■ Action item ■
An exact copy of every entry is required, minus the pictures.
Segment Start: Raw data
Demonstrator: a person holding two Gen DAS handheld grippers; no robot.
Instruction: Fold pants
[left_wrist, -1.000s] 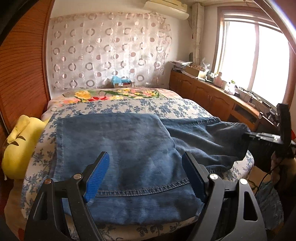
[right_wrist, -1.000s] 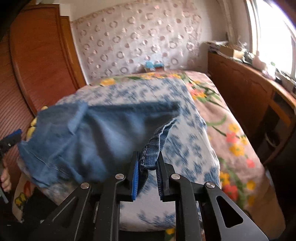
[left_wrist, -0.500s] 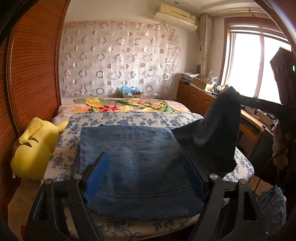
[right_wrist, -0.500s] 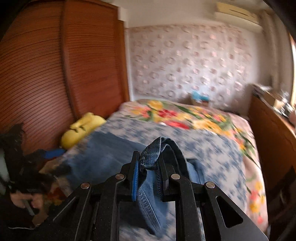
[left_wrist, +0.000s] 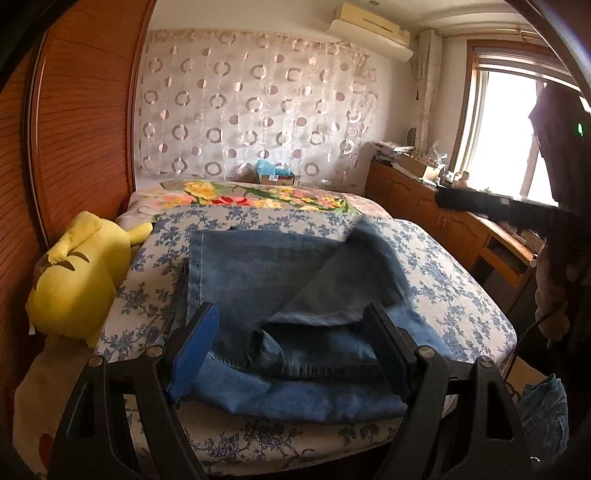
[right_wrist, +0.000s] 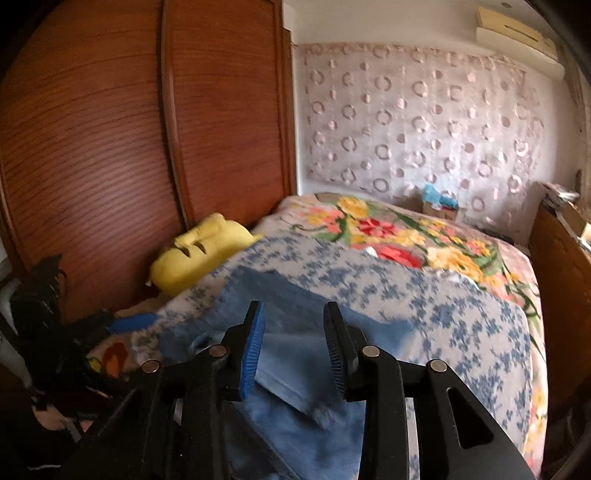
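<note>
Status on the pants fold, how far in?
Done: the blue denim pants lie on the floral-quilted bed with one end flipped back over the rest. In hand: nothing; the right gripper is opening with no cloth between its pads, and the left gripper is open. Left: the flap lies crooked, so straighten and fold again.

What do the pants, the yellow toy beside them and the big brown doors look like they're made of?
The pants look like blue denim: faded, matte, with stitched hems and seams. The yellow toy seems to be soft plush, its surface rounded and dull, with sewn-on dark marks. The brown doors look like wood or a wood-look veneer, with fine horizontal ridges and a slight sheen; which of the two cannot be told.
</note>
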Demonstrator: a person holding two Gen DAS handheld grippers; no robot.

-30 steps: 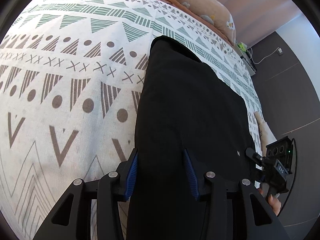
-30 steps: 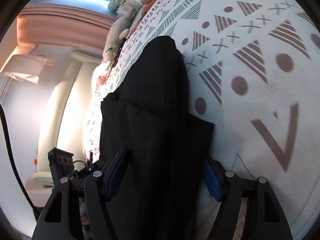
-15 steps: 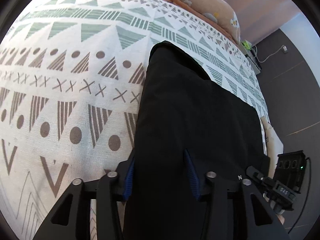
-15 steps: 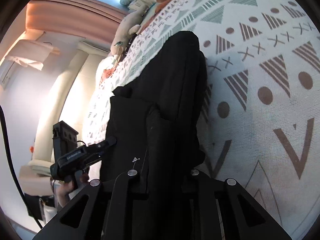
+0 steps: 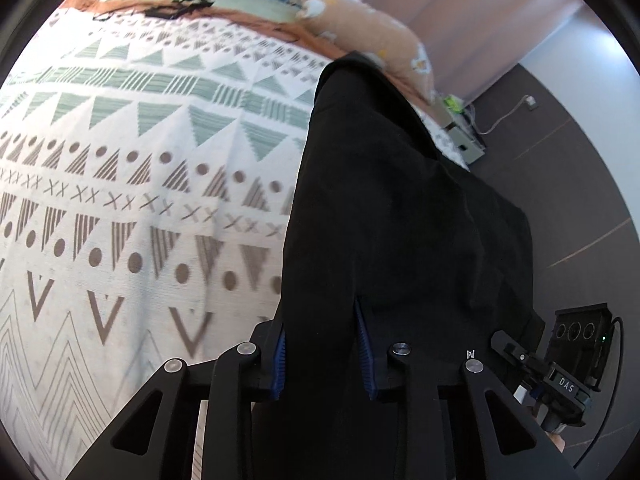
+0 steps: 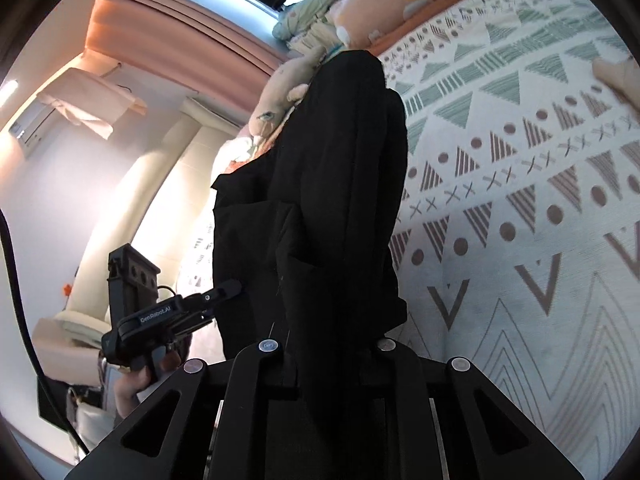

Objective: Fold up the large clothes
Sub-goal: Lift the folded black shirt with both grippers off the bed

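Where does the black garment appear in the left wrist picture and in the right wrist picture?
Left wrist view: black garment fills the centre and right, running from the gripper's blue pads up to the peach pillow.
Right wrist view: black garment stands in the centre.
Shared landmark: the patterned bedspread.

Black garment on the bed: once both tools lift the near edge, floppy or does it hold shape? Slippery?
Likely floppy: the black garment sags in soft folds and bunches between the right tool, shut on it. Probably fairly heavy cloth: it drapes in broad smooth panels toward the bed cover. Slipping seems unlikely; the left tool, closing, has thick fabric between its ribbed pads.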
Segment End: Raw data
■ Expected answer ■
Demonstrator: a person holding two Gen DAS handheld grippers; no robot.
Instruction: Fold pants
[left_wrist, -1.000s] 
[right_wrist, -1.000s] 
[left_wrist, -0.500s] 
[right_wrist, -0.500s] 
[left_wrist, +0.000s] 
[right_wrist, +0.000s] 
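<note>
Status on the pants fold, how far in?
Done: the blue denim pants lie on the floral-quilted bed with one end flipped back over the rest. In hand: nothing; the right gripper is opening with no cloth between its pads, and the left gripper is open. Left: the flap lies crooked, so straighten and fold again.

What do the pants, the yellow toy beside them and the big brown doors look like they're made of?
The pants look like blue denim: faded, matte, with stitched hems and seams. The yellow toy seems to be soft plush, its surface rounded and dull, with sewn-on dark marks. The brown doors look like wood or a wood-look veneer, with fine horizontal ridges and a slight sheen; which of the two cannot be told.
</note>
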Demonstrator: a person holding two Gen DAS handheld grippers; no robot.

-30 steps: 
-30 steps: 
-15 steps: 
-15 steps: 
+0 steps: 
+0 steps: 

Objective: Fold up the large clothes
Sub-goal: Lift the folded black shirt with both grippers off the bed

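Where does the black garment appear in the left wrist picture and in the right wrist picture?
Left wrist view: black garment fills the centre and right, running from the gripper's blue pads up to the peach pillow.
Right wrist view: black garment stands in the centre.
Shared landmark: the patterned bedspread.

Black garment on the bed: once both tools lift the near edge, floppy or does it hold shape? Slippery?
Likely floppy: the black garment sags in soft folds and bunches between the right tool, shut on it. Probably fairly heavy cloth: it drapes in broad smooth panels toward the bed cover. Slipping seems unlikely; the left tool, closing, has thick fabric between its ribbed pads.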

This is the complete output.